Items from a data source
+---+
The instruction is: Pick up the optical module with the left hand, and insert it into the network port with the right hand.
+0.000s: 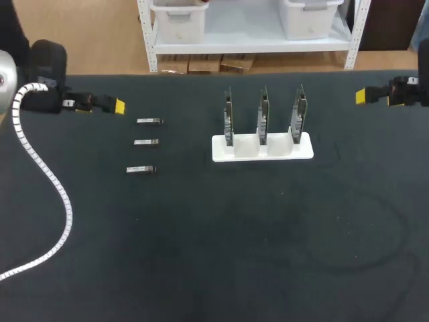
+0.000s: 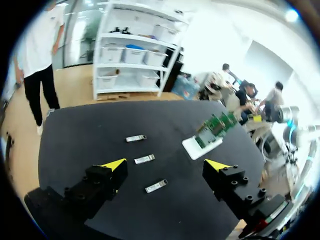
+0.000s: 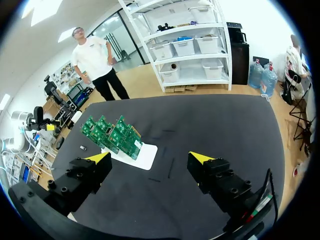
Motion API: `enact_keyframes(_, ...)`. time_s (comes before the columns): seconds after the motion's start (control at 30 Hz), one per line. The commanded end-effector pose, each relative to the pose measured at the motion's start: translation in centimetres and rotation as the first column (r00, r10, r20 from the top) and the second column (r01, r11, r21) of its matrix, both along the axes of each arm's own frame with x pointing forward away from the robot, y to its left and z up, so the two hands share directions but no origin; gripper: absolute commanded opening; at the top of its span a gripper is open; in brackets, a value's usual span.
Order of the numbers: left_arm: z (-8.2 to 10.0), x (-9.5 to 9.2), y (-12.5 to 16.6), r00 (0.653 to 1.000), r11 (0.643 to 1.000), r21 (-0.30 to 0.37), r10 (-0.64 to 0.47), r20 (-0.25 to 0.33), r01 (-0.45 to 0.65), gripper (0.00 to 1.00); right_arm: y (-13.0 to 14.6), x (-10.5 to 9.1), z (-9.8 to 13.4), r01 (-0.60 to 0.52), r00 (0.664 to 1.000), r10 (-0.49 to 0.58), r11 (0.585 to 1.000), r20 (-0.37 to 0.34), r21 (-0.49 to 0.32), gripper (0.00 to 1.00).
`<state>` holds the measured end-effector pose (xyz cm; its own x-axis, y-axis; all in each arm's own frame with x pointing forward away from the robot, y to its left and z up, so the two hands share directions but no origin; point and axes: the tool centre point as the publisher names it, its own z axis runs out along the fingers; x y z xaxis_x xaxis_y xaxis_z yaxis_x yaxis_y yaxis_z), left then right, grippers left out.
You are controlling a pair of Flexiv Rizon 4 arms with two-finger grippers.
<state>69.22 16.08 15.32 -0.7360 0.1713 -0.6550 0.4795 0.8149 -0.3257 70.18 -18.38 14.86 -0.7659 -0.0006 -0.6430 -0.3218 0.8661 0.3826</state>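
Observation:
Three small silver optical modules lie in a column on the black table: the far one (image 1: 149,121) (image 2: 135,138), the middle one (image 1: 146,142) (image 2: 144,159), the near one (image 1: 141,169) (image 2: 156,186). A white stand (image 1: 263,149) (image 2: 201,146) (image 3: 141,156) holds three upright green circuit boards (image 1: 263,115) (image 3: 111,135) with the network ports. My left gripper (image 1: 119,106) (image 2: 165,164) hovers open at the far left, above and left of the modules. My right gripper (image 1: 360,96) (image 3: 150,157) hangs open at the far right, with the stand ahead of it. Neither holds anything.
A white ribbed cable (image 1: 50,176) trails from the left arm across the table's left side. The black table (image 1: 221,241) stretches bare in front of the stand and modules.

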Motion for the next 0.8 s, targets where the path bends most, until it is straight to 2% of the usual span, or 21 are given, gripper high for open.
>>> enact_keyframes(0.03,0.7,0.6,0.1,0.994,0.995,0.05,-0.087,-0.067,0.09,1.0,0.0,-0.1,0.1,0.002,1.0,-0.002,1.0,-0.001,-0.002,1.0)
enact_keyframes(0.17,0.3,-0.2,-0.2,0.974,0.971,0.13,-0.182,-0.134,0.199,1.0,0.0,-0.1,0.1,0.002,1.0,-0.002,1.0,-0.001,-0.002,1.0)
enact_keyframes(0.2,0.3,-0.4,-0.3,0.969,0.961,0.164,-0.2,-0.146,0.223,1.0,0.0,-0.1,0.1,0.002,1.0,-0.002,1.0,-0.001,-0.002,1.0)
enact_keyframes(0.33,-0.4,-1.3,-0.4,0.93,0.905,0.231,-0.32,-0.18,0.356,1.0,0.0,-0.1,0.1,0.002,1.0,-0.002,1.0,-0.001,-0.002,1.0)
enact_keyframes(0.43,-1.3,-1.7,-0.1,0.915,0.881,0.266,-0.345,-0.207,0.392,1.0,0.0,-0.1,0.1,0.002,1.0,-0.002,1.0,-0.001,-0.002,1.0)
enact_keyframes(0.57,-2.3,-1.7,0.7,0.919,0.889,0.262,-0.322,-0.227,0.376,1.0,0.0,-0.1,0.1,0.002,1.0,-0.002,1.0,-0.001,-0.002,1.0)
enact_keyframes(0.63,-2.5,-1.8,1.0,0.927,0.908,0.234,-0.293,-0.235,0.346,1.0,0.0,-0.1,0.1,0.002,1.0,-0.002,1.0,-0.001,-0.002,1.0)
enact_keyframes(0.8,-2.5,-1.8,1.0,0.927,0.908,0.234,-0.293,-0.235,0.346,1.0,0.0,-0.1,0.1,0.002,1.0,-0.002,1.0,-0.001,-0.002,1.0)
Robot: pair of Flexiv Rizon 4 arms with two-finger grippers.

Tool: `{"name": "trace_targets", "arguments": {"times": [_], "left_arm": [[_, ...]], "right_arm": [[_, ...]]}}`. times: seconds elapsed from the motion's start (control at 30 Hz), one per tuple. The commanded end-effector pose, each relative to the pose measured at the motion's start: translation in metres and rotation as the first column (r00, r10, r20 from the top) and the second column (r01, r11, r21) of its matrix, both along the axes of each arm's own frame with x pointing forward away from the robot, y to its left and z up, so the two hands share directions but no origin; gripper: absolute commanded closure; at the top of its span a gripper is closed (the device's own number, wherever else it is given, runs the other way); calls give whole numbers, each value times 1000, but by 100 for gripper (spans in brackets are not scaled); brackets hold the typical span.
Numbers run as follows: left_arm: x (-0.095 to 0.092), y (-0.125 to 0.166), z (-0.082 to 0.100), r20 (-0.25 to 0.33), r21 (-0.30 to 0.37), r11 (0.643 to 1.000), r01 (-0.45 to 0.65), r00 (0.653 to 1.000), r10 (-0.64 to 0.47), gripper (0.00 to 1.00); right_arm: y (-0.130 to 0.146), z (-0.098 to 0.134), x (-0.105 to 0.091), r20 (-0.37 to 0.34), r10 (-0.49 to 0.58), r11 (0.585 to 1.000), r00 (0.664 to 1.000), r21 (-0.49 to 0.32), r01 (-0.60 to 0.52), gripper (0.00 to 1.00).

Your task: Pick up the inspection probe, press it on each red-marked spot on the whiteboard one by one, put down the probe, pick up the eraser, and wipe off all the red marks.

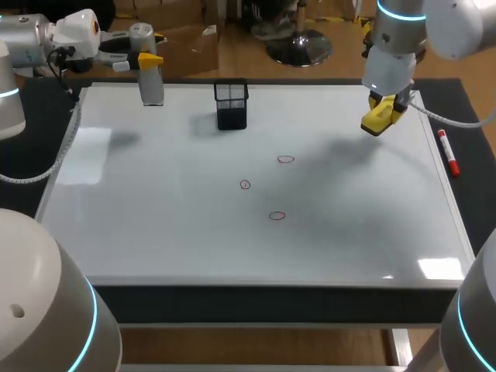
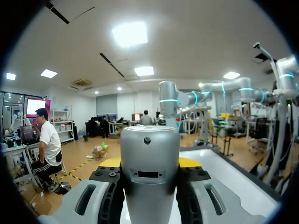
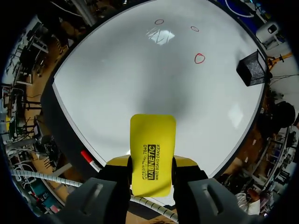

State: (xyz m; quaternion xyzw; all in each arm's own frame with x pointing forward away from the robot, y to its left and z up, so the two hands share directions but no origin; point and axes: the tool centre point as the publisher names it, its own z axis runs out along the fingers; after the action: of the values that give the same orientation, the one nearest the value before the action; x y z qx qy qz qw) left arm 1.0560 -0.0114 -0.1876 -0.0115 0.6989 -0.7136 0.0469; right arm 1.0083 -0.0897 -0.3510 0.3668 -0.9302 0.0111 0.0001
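Eraser [image 3: 153,135] yellow, flat, rounded corners, black print, clamped in right pincer [image 3: 152,163].

Even overhead light keeps the whiteboard [image 1: 194,240] bright. Glare shows as pale patches by its left edge and near its front right corner. In the right wrist view another patch lies close to two red marks [image 3: 159,22]. Soft grey shadows fall on the board near the eraser [image 1: 377,118] held in the right claw [image 1: 385,108], near the inspection probe [image 1: 152,84] in the left claw [image 1: 147,60], and beside the mesh holder [image 1: 232,105].
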Motion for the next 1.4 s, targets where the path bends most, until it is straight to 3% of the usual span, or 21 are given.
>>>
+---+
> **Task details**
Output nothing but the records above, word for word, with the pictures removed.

> **Output for this task**
The instruction is: Pick up the optical module with the left hand, and insert it into the network port with the right hand.
+0.000s: 
+0.000s: 
+0.000s: 
Motion API: `enact_keyframes(_, ...)`. time_s (comes before the columns): seconds after the motion's start (control at 30 Hz), one per line. The commanded end-effector pose, each relative to the pose measured at the motion's start: translation in centimetres and rotation as the first column (r00, r10, r20 from the top) and the second column (r01, r11, r21) of its matrix, both along the axes of each arm's own frame with x pointing forward away from the robot, y to its left and z up, so the two hands share directions but no origin; gripper: absolute commanded opening; at the top of its span a gripper is open; in brackets, a value's usual span.
Order of the numbers: left_arm: z (-8.2 to 10.0), x (-9.5 to 9.2), y (-12.5 to 16.6), r00 (0.653 to 1.000), r11 (0.643 to 1.000), r21 (-0.30 to 0.37), r10 (-0.64 to 0.47), r20 (-0.25 to 0.33), r01 (-0.45 to 0.65), gripper (0.00 to 1.00); right_arm: y (-13.0 to 14.6), x (-10.5 to 9.1), z (-9.8 to 13.4), r01 (-0.60 to 0.52), r00 (0.664 to 1.000), r10 (-0.49 to 0.58), r11 (0.585 to 1.000), r20 (-0.37 to 0.34), r21 (-0.49 to 0.32), gripper (0.00 to 1.00).
`<state>` holds the measured end-effector pose (xyz cm; its own x-axis, y-axis; all in each arm's own frame with x pointing forward away from the robot, y to its left and z up, so the two hands share directions but no origin; point and axes: the tool centre point as the publisher names it, its own z axis runs out along the fingers; x y z xaxis_x xaxis_y xaxis_z yaxis_x yaxis_y yaxis_z), left then right, grippers left out.
You are controlling a pair of Flexiv Rizon 4 arms with two-finger grippers.
<state>69.22 16.08 15.32 -0.7360 0.1713 -0.6550 0.4795 0.8149 -0.3257 70.18 -18.38 14.86 -0.7659 -0.0006 -0.6430 -0.3218 0.8661 0.3826</state>
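Observation:
Three small silver optical modules lie in a column on the black table: the far one (image 1: 149,121) (image 2: 135,138), the middle one (image 1: 146,142) (image 2: 144,159), the near one (image 1: 141,169) (image 2: 156,186). A white stand (image 1: 263,149) (image 2: 201,146) (image 3: 141,156) holds three upright green circuit boards (image 1: 263,115) (image 3: 111,135) with the network ports. My left gripper (image 1: 119,106) (image 2: 165,164) hovers open at the far left, above and left of the modules. My right gripper (image 1: 360,96) (image 3: 150,157) hangs open at the far right, with the stand ahead of it. Neither holds anything.
A white ribbed cable (image 1: 50,176) trails from the left arm across the table's left side. The black table (image 1: 221,241) stretches bare in front of the stand and modules.
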
Motion for the next 0.8 s, targets where the path bends most, until it is straight to 2% of the usual span, or 21 are given, gripper high for open.
>>> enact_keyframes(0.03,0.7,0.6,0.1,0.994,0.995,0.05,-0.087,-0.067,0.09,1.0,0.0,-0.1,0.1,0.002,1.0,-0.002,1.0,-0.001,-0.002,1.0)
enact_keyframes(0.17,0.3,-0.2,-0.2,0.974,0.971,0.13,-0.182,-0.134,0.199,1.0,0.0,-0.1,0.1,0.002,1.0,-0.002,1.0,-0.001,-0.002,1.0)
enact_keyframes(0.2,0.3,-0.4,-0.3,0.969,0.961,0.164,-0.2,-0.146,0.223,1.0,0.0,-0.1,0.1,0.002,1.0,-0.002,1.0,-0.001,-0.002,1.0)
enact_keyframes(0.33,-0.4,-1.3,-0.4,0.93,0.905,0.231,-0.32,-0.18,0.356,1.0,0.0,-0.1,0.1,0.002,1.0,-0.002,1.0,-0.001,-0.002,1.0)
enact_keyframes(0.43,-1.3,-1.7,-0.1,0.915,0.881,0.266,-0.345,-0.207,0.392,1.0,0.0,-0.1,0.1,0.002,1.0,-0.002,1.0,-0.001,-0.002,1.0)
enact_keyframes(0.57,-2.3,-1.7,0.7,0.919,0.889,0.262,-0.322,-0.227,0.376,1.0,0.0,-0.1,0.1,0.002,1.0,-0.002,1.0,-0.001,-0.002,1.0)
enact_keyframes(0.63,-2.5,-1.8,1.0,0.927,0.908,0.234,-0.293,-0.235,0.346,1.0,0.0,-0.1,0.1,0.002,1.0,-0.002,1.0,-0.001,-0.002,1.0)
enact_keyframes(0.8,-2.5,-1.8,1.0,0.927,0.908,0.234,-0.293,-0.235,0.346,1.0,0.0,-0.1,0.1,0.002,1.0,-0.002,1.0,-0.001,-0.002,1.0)
Robot: pair of Flexiv Rizon 4 arms with two-finger grippers.

Tool: `{"name": "trace_targets", "arguments": {"times": [_], "left_arm": [[_, ...]], "right_arm": [[_, ...]]}}`. times: seconds elapsed from the motion's start (control at 30 Hz), one per tuple. The commanded end-effector pose, each relative to the pose measured at the motion's start: translation in metres and rotation as the first column (r00, r10, r20 from the top) and the second column (r01, r11, r21) of its matrix, both along the axes of each arm's own frame with x pointing forward away from the robot, y to its left and z up, so the two hands share directions but no origin; gripper: absolute commanded closure; at the top of its span a gripper is closed (the device's own number, wherever else it is given, runs the other way); calls give whole numbers, each value times 1000, but by 100 for gripper (spans in brackets are not scaled); brackets hold the typical span.
Numbers run as follows: left_arm: x (-0.095 to 0.092), y (-0.125 to 0.166), z (-0.082 to 0.100), r20 (-0.25 to 0.33), r21 (-0.30 to 0.37), r11 (0.643 to 1.000), r01 (-0.45 to 0.65), r00 (0.653 to 1.000), r10 (-0.64 to 0.47), gripper (0.00 to 1.00); right_arm: y (-0.130 to 0.146), z (-0.098 to 0.134), x (-0.105 to 0.091), r20 (-0.37 to 0.34), r10 (-0.49 to 0.58), r11 (0.585 to 1.000), r00 (0.664 to 1.000), r21 (-0.49 to 0.32), r01 (-0.60 to 0.52), gripper (0.00 to 1.00).

Your task: Pick up the inspection probe, press it on each red-marked spot on the whiteboard one by one, put down the probe, pick up the eraser, and wipe off all the red marks.


State: (xyz m; quaternion xyzw; all in each arm's own frame with x pointing forward away from the robot, y to its left and z up, so the two hands share directions but no origin; point and axes: the tool centre point as the publisher names it, its own z axis runs out along the fingers; after the action: of the values that give the same orientation, the one nearest the value before the action; x y z qx qy qz qw) left arm 1.0560 -0.0114 -0.1876 -0.0115 0.6989 -0.7136 0.0469; right arm 1.0083 -0.0897 -0.3510 0.3668 -0.9302 0.0111 0.0001
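Eraser [image 3: 153,135] yellow, flat, rounded corners, black print, clamped in right pincer [image 3: 152,163].

Even overhead light keeps the whiteboard [image 1: 194,240] bright. Glare shows as pale patches by its left edge and near its front right corner. In the right wrist view another patch lies close to two red marks [image 3: 159,22]. Soft grey shadows fall on the board near the eraser [image 1: 377,118] held in the right claw [image 1: 385,108], near the inspection probe [image 1: 152,84] in the left claw [image 1: 147,60], and beside the mesh holder [image 1: 232,105].
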Motion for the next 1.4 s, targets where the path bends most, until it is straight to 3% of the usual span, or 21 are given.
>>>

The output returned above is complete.